The idea of traveling through time is one which is natural to our modern sensibilities. While there is some debate as to how possible such an exercise may be, most everyone at least acknowledges it as a popular concept in fictional literature.
However the idea of time travel as a plot possibility is one which is not found much in human culture throughout the ages. We have a few ancient stories that have a rough inclination towards traveling forward in time, but there are no recorded mentions of even a vague idea of backward time travel found in any written form until at least the 1700's.
One of the earliest mentions we have of time travel at all comes from an ancient Hindu text called the Mahabharatha. This story dates back to around 700 BCE - 300 CE and involves King Revaita traveling to heaven to meet Brahma. Upon returning home he finds that several hundred years have passed.
In 720 CE we see the tale of Urashima Taro described in the Nihongi, which describes the adventure of a fisherman who travels to an undersea palace for three days. When he returns home he finds that 300 years have actually passed, and his house has collapsed and his family has all passed and everything he owned in life is gone. This is quite similar to Washington Irving's story Rip Van Winkle.
A more modern version of the time travel story comes from Louis-Sebastien Mercien's book "The Year 2440, A Dream If Ever There Were One". This extremely popular book depicts the tale of a man who has a fight with a philosopher friend of his about the problems with Parisian society. He then falls asleep, and when he awakes he is in a Paris of the future. While the story was fictional the author actually intended the book to be a guideline for people to follow to create a utopian society.
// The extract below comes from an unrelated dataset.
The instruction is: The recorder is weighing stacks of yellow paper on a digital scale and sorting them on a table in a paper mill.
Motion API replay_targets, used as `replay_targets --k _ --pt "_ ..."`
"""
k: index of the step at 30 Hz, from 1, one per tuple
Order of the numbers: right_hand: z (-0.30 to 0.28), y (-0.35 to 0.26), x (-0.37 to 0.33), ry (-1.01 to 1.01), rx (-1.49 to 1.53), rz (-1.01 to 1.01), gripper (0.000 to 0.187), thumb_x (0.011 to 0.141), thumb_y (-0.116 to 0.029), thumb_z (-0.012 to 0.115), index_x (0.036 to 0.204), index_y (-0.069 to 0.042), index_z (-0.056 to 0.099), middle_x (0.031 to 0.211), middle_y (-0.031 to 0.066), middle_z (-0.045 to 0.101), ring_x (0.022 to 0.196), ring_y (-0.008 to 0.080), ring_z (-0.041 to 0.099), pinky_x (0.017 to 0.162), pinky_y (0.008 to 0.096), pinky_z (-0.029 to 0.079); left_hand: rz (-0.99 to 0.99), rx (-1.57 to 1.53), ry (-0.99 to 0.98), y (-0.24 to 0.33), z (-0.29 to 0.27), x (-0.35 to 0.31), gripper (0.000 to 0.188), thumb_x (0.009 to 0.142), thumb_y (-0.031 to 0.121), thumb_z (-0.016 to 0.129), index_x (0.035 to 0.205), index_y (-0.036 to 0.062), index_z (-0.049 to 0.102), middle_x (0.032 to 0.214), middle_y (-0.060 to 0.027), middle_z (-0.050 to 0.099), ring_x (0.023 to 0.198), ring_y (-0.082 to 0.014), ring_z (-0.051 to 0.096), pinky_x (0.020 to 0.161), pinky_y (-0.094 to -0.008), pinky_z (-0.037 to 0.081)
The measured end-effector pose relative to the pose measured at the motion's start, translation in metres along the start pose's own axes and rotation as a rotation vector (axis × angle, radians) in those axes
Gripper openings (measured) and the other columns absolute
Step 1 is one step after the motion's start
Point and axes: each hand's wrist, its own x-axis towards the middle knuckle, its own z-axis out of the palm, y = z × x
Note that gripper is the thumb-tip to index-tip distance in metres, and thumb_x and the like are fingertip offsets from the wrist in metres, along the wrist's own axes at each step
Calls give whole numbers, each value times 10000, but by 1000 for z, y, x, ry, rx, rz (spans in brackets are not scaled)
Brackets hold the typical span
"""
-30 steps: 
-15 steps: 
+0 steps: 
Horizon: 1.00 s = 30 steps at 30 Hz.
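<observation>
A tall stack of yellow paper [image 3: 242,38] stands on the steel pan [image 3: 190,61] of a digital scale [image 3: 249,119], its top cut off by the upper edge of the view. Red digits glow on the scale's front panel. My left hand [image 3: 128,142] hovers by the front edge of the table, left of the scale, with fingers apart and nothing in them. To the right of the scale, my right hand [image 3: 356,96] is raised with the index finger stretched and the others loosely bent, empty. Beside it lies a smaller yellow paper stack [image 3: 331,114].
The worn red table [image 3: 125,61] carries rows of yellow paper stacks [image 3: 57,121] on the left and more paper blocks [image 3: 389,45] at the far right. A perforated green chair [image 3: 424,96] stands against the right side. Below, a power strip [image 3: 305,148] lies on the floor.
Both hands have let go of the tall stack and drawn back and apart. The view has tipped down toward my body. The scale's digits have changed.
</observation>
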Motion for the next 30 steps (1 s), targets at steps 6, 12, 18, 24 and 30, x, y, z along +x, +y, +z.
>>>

The first story that even toys with the notion of backwards time travel is "Memoirs of the Twentieth Century" by Samuel Madden. This is comprised mostly of a series of letters sent by British Ambassadors regarding the state of the nation in 1997, and 1998. The overlying story is that the narrator of the book was given the letters by a guardian angel in 1733, although there is no explanation of how the angel acquired those letters.
Later time travel novels include A Christmas Carol, by Charles Dickens, and the Time Machine, by HG Wells. The latter book, The Time Machine, is really the novel that popularized time travel as a literary concept, and has been the guideline for all time travel novels that have come since.